### What you need to do
Give the data below again exactly as written, without its pictures.

### Recorded information
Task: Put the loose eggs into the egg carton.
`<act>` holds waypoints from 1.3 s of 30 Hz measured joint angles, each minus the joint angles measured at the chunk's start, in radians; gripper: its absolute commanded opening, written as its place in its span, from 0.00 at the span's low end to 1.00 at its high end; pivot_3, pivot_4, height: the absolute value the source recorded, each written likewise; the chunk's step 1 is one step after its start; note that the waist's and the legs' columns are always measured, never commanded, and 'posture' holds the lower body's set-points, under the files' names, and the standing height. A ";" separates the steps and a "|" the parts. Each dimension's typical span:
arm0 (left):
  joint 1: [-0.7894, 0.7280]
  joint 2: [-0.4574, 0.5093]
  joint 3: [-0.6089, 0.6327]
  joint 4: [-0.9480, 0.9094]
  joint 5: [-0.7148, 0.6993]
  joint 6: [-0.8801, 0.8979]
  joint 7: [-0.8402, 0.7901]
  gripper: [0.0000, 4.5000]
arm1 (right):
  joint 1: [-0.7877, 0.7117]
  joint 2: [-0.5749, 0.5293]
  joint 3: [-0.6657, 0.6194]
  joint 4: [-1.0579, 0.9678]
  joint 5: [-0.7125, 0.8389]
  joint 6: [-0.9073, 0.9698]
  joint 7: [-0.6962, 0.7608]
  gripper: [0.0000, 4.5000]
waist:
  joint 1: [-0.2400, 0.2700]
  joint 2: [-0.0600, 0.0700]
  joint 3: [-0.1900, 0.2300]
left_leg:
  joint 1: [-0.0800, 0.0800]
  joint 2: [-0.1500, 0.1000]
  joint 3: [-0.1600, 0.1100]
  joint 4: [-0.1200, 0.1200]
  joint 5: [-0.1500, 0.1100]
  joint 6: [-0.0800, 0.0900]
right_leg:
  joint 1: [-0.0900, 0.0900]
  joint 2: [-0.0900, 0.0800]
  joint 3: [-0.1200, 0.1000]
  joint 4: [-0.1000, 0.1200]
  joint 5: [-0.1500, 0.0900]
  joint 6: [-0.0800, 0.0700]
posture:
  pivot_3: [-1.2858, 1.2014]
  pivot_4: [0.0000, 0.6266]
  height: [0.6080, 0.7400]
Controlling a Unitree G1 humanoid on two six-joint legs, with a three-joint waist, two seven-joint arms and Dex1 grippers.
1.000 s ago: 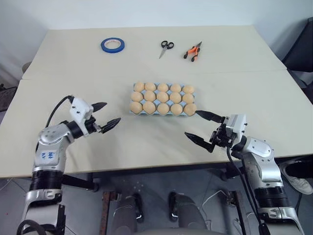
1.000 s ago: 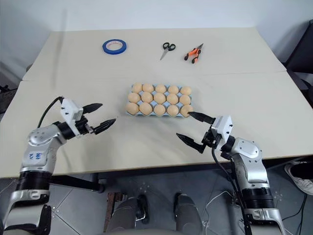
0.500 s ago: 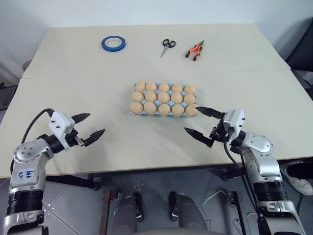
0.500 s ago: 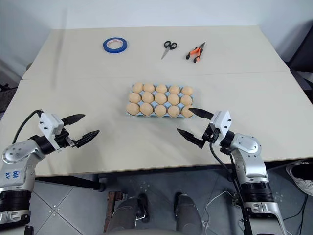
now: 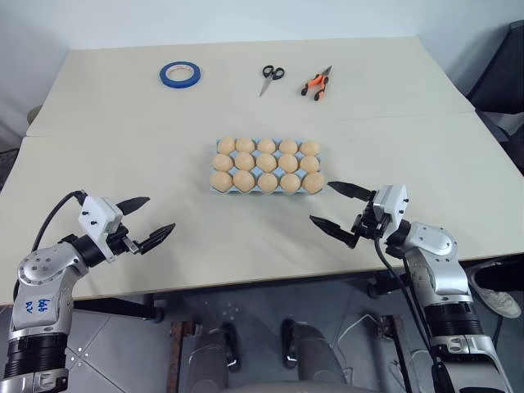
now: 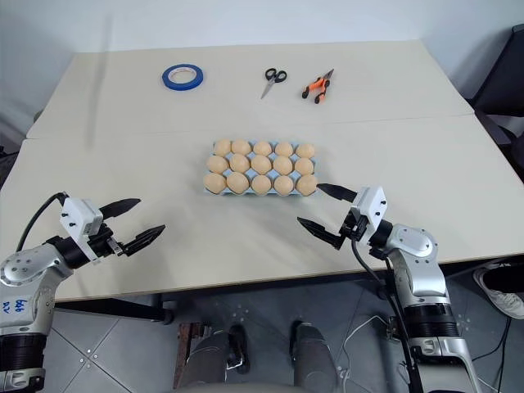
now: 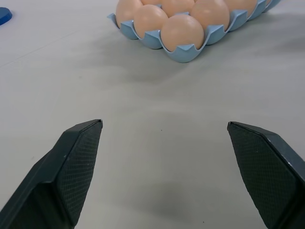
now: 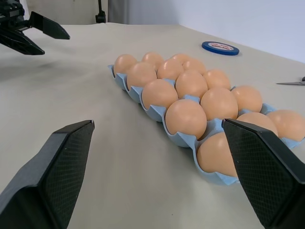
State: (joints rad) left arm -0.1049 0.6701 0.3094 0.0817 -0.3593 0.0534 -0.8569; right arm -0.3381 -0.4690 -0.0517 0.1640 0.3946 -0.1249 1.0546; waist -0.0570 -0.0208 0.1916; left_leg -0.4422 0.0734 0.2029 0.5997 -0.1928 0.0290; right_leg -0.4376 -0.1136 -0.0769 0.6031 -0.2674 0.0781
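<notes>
The light blue egg carton point(image 5: 268, 194) lies at the middle of the table, and tan-brown eggs point(image 5: 267, 162) sit in all the cups I can see. The loose eggs are out of view. My left gripper point(image 5: 160, 214) hovers open and empty near the table's front left, well away from the carton. Its fingers point(image 7: 78, 157) frame bare tabletop, with the carton's corner point(image 7: 183, 53) beyond them. My right gripper point(image 5: 320, 202) is open and empty just off the carton's near right corner. Between its fingers point(image 8: 62, 162) the carton wall point(image 8: 183, 140) shows close by.
At the far side of the table lie a blue tape roll point(image 5: 181, 74), scissors point(image 5: 269, 77) and orange-handled pliers point(image 5: 314, 83). A seam point(image 5: 123, 131) runs across the table behind the carton. A dark chair point(image 5: 501, 82) stands off the table's right.
My left gripper has drawn back from beside the carton toward the table's front left edge, still open. The right gripper has kept its place. The whole view shifted slightly.
</notes>
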 measured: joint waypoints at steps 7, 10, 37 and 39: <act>0.007 -0.004 0.000 -0.029 -0.007 0.001 0.018 0.99 | -0.005 0.000 0.000 0.006 -0.002 -0.001 0.003 1.00 | 0.000 0.000 0.000 | 0.000 0.000 0.000 0.000 0.000 0.000 | 0.000 0.000 0.000 0.000 0.000 0.000 | 0.52 0.24 1.00; 0.007 -0.015 0.000 -0.029 -0.007 0.001 0.027 0.99 | -0.008 0.000 0.000 0.009 -0.008 -0.001 0.003 1.00 | 0.000 0.000 0.000 | 0.000 0.000 0.000 0.000 0.000 0.000 | 0.000 0.000 0.000 0.000 0.000 0.000 | 0.52 0.24 1.00; 0.012 -0.026 0.000 -0.036 -0.009 0.001 0.035 0.99 | -0.018 0.000 0.000 0.077 -0.012 -0.045 0.031 1.00 | 0.000 0.000 0.000 | 0.000 0.000 0.000 0.004 0.000 0.000 | 0.000 0.000 0.000 0.004 0.000 0.000 | 0.52 0.24 1.00; 0.012 -0.028 0.000 -0.036 -0.009 0.000 0.035 0.99 | -0.018 0.000 0.000 0.077 -0.012 -0.045 0.031 1.00 | 0.000 0.000 0.000 | 0.000 0.000 0.000 0.004 0.000 0.000 | 0.000 0.000 0.000 0.004 0.000 0.000 | 0.52 0.24 1.00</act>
State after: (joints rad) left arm -0.0926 0.6425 0.3094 0.0453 -0.3686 0.0539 -0.8221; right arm -0.3564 -0.4690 -0.0517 0.2409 0.3825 -0.1694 1.0857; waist -0.0569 -0.0209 0.1915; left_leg -0.4420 0.0737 0.2029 0.6039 -0.1926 0.0289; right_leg -0.4376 -0.1136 -0.0765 0.6075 -0.2673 0.0782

### Finished exercise
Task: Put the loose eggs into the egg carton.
`<act>` holds waypoints from 1.3 s of 30 Hz measured joint angles, each minus the joint angles measured at the chunk's start, in radians; gripper: its absolute commanded opening, written as its place in its span, from 0.00 at the span's low end to 1.00 at its high end; pivot_3, pivot_4, height: the absolute value the source recorded, each written likewise; the chunk's step 1 is one step after its start; note that the waist's and the legs' columns are always measured, never commanded, and 'posture' holds the lower body's set-points, under the files' names, and the standing height. A ";" separates the steps and a "|" the parts. Each dimension's typical span:
arm0 (left):
  joint 1: [-0.7894, 0.7280]
  joint 2: [-0.4574, 0.5093]
  joint 3: [-0.6089, 0.6327]
  joint 4: [-0.9480, 0.9094]
  joint 5: [-0.7148, 0.6993]
  joint 6: [-0.8801, 0.8979]
  joint 7: [-0.8402, 0.7901]
  gripper: [0.0000, 4.5000]
arm1 (right):
  joint 1: [-0.7877, 0.7117]
  joint 2: [-0.5749, 0.5293]
  joint 3: [-0.6657, 0.6194]
  joint 4: [-1.0579, 0.9678]
  joint 5: [-0.7125, 0.8389]
  joint 6: [-0.9073, 0.9698]
  joint 7: [-0.6962, 0.7608]
  gripper: [0.0000, 4.5000]
waist:
  joint 1: [-0.2400, 0.2700]
  joint 2: [-0.0600, 0.0700]
  joint 3: [-0.1900, 0.2300]
left_leg:
  joint 1: [-0.0800, 0.0800]
  joint 2: [-0.1500, 0.1000]
  joint 3: [-0.1600, 0.1100]
  joint 4: [-0.1200, 0.1200]
  joint 5: [-0.1500, 0.1100]
  joint 6: [-0.0800, 0.0900]
right_leg:
  joint 1: [-0.0900, 0.0900]
  joint 2: [-0.0900, 0.0800]
  joint 3: [-0.1200, 0.1000]
  joint 4: [-0.1000, 0.1200]
  joint 5: [-0.1500, 0.0900]
  joint 6: [-0.0800, 0.0700]
posture:
  pivot_3: [-1.2858, 1.2014]
  pivot_4: [0.0000, 0.6266]
  height: [0.6080, 0.7400]
Controlling a Unitree G1 humanoid on two six-joint legs, with a three-joint waist, two seven-joint arms and Dex1 grippers.
1.000 s ago: 
1.000 s ago: 
0.500 s ago: 
0.500 s ago: 
now: 
now: 
now: 
now: 
State: (joints rad) left arm -0.1049 0.6701 0.3094 0.0817 -0.3593 0.0534 -0.8569; right arm -0.3381 -0.4690 -0.0517 0.1640 0.3946 -0.1249 1.0546; waist -0.0570 -0.0208 0.1916; left_leg -0.4422 0.0734 0.2029 0.5997 -0.1928 0.0290; right_leg -0.4376 -0.1136 -0.0769 0.6031 -0.2674 0.0781
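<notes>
The light blue egg carton point(image 5: 268, 194) lies at the middle of the table, and tan-brown eggs point(image 5: 267, 162) sit in all the cups I can see. The loose eggs are out of view. My left gripper point(image 5: 160, 214) hovers open and empty near the table's front left, well away from the carton. Its fingers point(image 7: 78, 157) frame bare tabletop, with the carton's corner point(image 7: 183, 53) beyond them. My right gripper point(image 5: 320, 202) is open and empty just off the carton's near right corner. Between its fingers point(image 8: 62, 162) the carton wall point(image 8: 183, 140) shows close by.
At the far side of the table lie a blue tape roll point(image 5: 181, 74), scissors point(image 5: 269, 77) and orange-handled pliers point(image 5: 314, 83). A seam point(image 5: 123, 131) runs across the table behind the carton. A dark chair point(image 5: 501, 82) stands off the table's right.
My left gripper has drawn back from beside the carton toward the table's front left edge, still open. The right gripper has kept its place. The whole view shifted slightly.
</notes>
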 measured: joint waypoints at steps 7, 10, 37 and 39: <act>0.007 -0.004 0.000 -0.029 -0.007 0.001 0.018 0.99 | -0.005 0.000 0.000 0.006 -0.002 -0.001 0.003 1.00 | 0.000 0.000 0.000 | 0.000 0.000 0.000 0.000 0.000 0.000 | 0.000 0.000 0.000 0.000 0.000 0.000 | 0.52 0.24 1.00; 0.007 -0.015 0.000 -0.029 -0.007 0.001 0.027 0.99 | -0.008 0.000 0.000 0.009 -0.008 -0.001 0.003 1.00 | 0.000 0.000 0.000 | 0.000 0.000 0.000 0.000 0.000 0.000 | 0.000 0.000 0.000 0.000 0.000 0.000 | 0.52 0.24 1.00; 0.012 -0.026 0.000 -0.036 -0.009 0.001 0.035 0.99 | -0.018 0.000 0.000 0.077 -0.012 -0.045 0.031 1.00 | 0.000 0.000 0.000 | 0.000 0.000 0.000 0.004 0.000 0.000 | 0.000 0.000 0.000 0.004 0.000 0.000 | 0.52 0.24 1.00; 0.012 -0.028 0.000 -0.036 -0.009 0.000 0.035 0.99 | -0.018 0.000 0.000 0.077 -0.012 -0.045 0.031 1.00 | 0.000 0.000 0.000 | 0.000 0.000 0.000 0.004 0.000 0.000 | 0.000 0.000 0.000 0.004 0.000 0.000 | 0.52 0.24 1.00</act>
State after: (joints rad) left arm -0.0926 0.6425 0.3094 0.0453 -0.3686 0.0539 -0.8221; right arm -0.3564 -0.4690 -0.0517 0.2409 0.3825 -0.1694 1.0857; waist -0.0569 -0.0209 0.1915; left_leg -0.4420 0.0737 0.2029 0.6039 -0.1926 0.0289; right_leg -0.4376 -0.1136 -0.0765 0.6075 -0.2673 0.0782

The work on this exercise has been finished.